• **ABOUT THIS EXERCISE**:
An exact copy of the entries below is needed, with every picture left out.

--

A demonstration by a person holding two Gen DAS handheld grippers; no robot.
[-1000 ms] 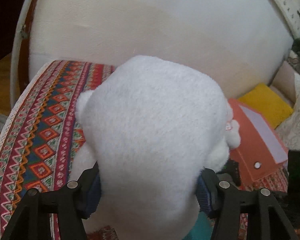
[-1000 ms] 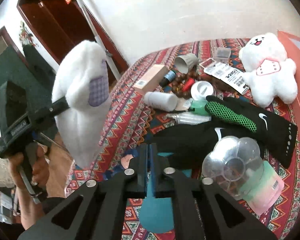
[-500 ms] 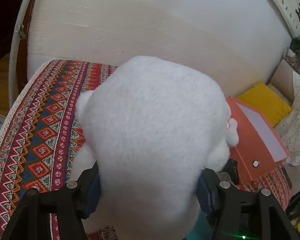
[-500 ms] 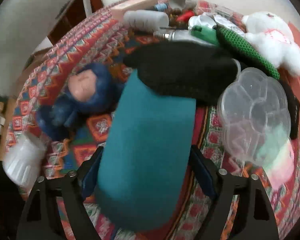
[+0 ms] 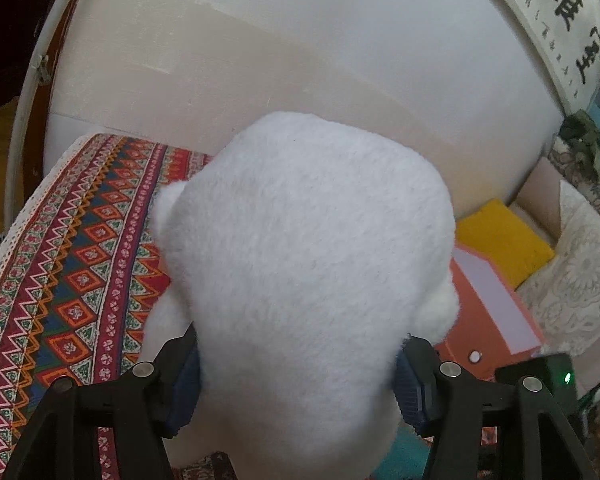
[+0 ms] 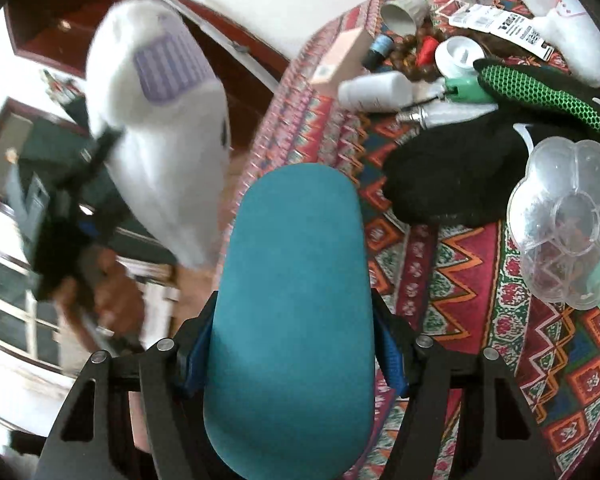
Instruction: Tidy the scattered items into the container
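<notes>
A big white plush toy [image 5: 308, 260] fills the left wrist view, and my left gripper [image 5: 296, 376] is shut on its sides above the patterned tablecloth [image 5: 80, 280]. The same plush [image 6: 160, 120] shows blurred at the left of the right wrist view. A teal oval case [image 6: 296, 300] sits between the blue pads of my right gripper [image 6: 296, 344]. Its jaws are closing and press on the case's sides, holding it above the table's near edge. An orange box [image 5: 484, 312] lies past the plush on the right.
Black gloves [image 6: 452, 172], a clear flower-shaped tray [image 6: 568, 216], a white bottle [image 6: 376, 88], a grey cup [image 6: 404, 12] and a second white plush [image 6: 556, 16] are scattered on the cloth. A yellow cushion [image 5: 500, 244] lies beyond the orange box.
My right gripper went from nearly shut to wide around the teal case, dipped over a blue doll, then swung back up with the case. The left gripper kept its hold on the plush.
</notes>
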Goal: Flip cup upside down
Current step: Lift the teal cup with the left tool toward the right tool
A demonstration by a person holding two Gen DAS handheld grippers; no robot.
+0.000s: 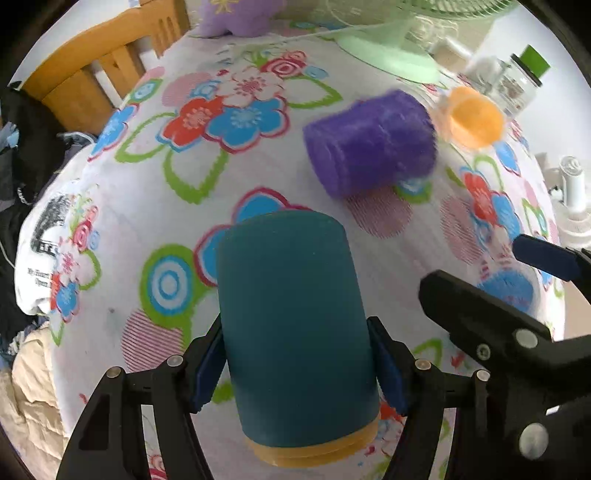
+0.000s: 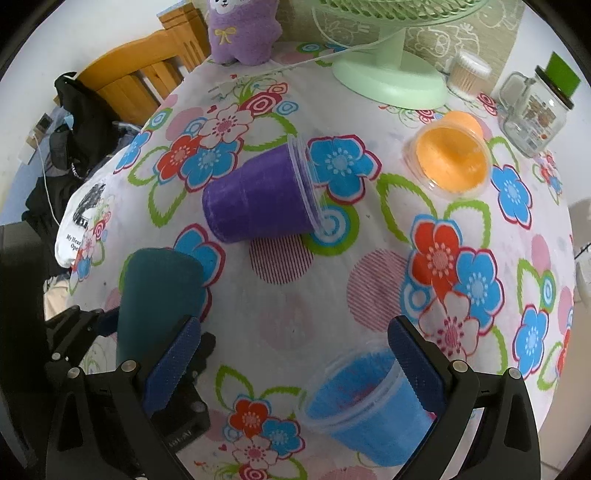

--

• **EXERCISE OUTPUT**:
A demonstration by a person holding two Gen DAS handheld grippers; no robot.
[-1000 ms] 
[-1000 ms] 
[-500 ms] 
[-500 ms] 
[+0 ms] 
[+0 ms] 
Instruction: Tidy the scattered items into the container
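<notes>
A big white plush toy [image 5: 308, 260] fills the left wrist view, and my left gripper [image 5: 296, 376] is shut on its sides above the patterned tablecloth [image 5: 80, 280]. The same plush [image 6: 160, 120] shows blurred at the left of the right wrist view. A teal oval case [image 6: 296, 300] sits between the blue pads of my right gripper [image 6: 296, 344]. Its jaws are closing and press on the case's sides, holding it above the table's near edge. An orange box [image 5: 484, 312] lies past the plush on the right.
Black gloves [image 6: 452, 172], a clear flower-shaped tray [image 6: 568, 216], a white bottle [image 6: 376, 88], a grey cup [image 6: 404, 12] and a second white plush [image 6: 556, 16] are scattered on the cloth. A yellow cushion [image 5: 500, 244] lies beyond the orange box.
My right gripper went from nearly shut to wide around the teal case, dipped over a blue doll, then swung back up with the case. The left gripper kept its hold on the plush.
</notes>
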Goal: Flip cup upside down
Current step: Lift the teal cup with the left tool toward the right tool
A demonstration by a person holding two Gen DAS handheld grippers; no robot.
+0.000s: 
+0.000s: 

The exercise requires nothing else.